Biz romanında ise bilimin, matematiğin, rasyonelliğin hakim olduğu mekanik evren tasavvuru hakimdir. Bu mekanik evren tasavvuru toplumsal hayata da yansımıştır. Toplumda her şey matematiğe dayanmaktadır. Herkesin aynı vakitte kalktığı, aynı vakitte yemek yediği tek insan modeli vardır. Matematiğin belirlediği tek insan modelinin dışına çıkmak yasaktır. Romanda kişilerin benlikleri, bireysellikleri ortadan kalkmıştır ve biz olma durumu meydana gelmiştir. Bütün insanların makinenin çarkı olmaktan mutlu olduğunu görürüz. Romana göre özgürlük ve suç birbirine bağlıdır. Özgür olmama durumu düzen getirmektedir. Devletin güvenliği açısından insanların bireysellikleri ve özgürlükleri sakıncalı görülmüştür. Totaliter bir devlet düzeni vardır. Bu açıdan bireysellik ve özgürlük ortadan kaldırılarak düzen oluşturulmaya çalışılmıştır.

 

Sonuç olarak biri ütopya diğeri distopya olan romanlara baktığımızda özgürlükten vazgeçildiğini görürüz. Ütopya’da Thomas More eşitlik ve ideal bir devlet kurma adına özgürlükten vazgeçmiştir. Biz romanında ise Velinimet’in yönettiği tek devletin iktidarını koruması amacıyla özgürlük göz ardı edilmiştir.

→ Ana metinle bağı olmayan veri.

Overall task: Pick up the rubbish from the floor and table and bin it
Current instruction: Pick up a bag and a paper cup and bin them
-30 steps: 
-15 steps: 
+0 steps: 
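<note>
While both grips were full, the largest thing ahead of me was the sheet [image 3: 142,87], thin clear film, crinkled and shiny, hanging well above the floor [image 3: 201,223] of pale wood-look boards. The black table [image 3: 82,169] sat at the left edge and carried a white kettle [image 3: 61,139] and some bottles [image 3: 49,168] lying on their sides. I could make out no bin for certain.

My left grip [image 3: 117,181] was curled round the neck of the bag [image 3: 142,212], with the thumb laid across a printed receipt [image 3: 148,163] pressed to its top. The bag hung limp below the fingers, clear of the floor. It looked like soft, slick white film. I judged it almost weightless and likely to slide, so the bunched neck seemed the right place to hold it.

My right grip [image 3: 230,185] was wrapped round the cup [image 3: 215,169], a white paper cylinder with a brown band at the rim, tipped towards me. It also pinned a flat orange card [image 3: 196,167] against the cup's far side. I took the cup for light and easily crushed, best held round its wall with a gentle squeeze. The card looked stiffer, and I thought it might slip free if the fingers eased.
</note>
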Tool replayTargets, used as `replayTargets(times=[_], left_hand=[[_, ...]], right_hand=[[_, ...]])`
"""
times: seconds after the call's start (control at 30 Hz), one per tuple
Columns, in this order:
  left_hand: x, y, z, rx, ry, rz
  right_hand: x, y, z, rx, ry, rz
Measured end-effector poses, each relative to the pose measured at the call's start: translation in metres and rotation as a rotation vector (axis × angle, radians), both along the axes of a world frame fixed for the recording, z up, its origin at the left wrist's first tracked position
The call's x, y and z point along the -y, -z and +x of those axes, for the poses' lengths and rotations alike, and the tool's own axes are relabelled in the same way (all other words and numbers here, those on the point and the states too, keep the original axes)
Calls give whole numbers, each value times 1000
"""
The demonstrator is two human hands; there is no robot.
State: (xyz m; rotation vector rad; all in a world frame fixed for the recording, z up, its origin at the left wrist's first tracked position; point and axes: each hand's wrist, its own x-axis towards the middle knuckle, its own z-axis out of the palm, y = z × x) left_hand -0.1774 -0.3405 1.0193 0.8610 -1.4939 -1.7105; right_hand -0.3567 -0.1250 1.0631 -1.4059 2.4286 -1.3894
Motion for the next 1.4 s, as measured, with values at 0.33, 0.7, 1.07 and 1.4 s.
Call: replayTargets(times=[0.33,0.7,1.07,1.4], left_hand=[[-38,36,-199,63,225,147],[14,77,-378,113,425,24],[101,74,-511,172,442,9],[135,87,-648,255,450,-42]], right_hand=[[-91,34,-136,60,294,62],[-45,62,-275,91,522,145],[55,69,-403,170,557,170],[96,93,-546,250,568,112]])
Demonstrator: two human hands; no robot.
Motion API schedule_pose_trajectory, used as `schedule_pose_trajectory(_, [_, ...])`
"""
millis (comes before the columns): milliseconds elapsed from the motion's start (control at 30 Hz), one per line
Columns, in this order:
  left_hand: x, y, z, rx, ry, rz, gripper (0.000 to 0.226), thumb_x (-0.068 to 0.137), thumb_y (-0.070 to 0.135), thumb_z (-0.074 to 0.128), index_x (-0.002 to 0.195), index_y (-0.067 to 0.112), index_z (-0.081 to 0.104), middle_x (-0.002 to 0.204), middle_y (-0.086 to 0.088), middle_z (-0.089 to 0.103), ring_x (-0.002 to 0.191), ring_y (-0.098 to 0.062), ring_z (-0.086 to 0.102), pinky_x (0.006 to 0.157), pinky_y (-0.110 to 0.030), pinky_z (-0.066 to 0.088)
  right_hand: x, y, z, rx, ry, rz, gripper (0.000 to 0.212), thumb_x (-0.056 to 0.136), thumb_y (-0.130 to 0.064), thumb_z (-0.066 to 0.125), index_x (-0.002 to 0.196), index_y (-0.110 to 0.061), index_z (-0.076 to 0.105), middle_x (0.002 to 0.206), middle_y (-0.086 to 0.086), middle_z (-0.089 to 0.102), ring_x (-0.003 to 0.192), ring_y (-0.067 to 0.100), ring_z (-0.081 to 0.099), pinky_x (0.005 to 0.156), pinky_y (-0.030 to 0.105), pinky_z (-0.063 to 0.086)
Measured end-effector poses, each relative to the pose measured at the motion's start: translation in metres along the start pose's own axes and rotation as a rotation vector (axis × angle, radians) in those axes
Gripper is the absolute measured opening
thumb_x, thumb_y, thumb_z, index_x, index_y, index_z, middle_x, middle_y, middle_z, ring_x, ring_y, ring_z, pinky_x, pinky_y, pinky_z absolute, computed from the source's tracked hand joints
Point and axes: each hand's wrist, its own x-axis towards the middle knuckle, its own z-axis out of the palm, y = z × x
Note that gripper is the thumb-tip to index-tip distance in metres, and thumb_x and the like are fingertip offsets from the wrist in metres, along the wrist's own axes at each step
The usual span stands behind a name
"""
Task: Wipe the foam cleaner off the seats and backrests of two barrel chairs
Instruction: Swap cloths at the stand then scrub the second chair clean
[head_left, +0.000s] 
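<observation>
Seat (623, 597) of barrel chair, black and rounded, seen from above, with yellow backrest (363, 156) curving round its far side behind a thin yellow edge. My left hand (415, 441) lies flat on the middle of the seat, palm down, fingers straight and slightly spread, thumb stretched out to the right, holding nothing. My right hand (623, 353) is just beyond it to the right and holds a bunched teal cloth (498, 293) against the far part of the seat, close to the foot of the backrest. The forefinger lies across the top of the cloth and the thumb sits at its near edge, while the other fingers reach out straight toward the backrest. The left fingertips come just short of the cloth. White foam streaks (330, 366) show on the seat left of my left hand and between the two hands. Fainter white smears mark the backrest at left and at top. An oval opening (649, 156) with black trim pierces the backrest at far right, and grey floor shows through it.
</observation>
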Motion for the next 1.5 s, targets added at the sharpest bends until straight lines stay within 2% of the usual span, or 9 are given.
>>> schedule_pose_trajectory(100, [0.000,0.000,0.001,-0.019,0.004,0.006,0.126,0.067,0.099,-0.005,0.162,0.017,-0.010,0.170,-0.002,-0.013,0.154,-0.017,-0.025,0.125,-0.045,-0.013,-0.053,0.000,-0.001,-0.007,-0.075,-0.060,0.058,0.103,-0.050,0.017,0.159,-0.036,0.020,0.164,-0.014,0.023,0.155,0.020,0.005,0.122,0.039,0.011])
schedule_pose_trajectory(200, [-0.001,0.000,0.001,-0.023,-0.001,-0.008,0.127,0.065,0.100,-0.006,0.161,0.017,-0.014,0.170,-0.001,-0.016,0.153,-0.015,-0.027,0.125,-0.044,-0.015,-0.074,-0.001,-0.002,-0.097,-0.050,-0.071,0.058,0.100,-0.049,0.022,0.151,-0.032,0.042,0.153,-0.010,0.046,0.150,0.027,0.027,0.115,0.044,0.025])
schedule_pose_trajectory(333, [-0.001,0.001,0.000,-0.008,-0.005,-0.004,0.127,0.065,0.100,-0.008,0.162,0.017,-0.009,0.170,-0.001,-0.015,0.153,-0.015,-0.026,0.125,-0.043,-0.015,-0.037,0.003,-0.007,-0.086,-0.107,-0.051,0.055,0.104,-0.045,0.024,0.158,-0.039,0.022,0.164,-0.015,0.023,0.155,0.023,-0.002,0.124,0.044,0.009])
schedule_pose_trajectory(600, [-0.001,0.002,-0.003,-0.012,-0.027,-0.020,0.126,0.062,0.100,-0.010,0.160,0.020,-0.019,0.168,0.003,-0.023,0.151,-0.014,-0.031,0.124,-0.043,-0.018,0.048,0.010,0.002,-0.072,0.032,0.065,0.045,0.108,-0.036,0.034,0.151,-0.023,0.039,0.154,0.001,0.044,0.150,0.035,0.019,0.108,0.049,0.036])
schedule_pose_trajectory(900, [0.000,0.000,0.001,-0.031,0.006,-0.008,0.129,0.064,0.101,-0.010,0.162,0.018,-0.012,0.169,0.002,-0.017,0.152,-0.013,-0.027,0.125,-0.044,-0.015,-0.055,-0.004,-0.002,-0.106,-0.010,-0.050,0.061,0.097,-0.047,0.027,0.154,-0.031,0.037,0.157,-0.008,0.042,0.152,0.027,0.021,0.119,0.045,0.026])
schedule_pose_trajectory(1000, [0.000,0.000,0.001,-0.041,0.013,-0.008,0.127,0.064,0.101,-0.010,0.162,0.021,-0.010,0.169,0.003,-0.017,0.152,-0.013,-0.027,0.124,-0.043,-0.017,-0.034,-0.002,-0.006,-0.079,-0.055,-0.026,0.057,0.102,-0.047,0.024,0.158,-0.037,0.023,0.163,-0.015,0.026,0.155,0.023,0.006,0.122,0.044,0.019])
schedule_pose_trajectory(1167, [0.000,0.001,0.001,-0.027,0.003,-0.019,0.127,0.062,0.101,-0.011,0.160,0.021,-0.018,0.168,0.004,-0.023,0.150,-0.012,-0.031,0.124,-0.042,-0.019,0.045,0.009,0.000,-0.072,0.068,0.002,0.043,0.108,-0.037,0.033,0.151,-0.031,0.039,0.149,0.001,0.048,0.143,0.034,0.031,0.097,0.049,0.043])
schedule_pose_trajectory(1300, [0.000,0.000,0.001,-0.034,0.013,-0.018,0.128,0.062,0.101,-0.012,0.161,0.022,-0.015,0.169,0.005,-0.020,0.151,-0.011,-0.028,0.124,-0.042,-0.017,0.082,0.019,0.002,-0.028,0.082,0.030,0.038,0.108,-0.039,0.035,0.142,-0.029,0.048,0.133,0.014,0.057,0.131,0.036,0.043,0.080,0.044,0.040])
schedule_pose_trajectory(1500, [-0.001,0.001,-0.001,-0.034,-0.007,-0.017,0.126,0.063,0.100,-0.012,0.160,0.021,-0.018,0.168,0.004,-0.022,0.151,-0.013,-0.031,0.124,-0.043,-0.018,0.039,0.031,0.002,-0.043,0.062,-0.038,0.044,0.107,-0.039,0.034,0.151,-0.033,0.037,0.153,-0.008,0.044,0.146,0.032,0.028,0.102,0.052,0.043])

Sonuçta insanların birbirine benzediği, çeşitliliğin olmadığı, seçim yapma özgürlüklerinin elinden alındığı bir dünya tasarımı ortaya çıkmıştır. “İnsanların artık birbirine zarar vermediği bir toplum mu kurmak istiyorsunuz, oraya sadece irade yitimine uğramış olanları sokunuz.” sözünde olduğu gibi Ütopya ve Biz romanlarında özgür insanların olmadığı, tekdüze hayatın olduğu bir yapı görürüz.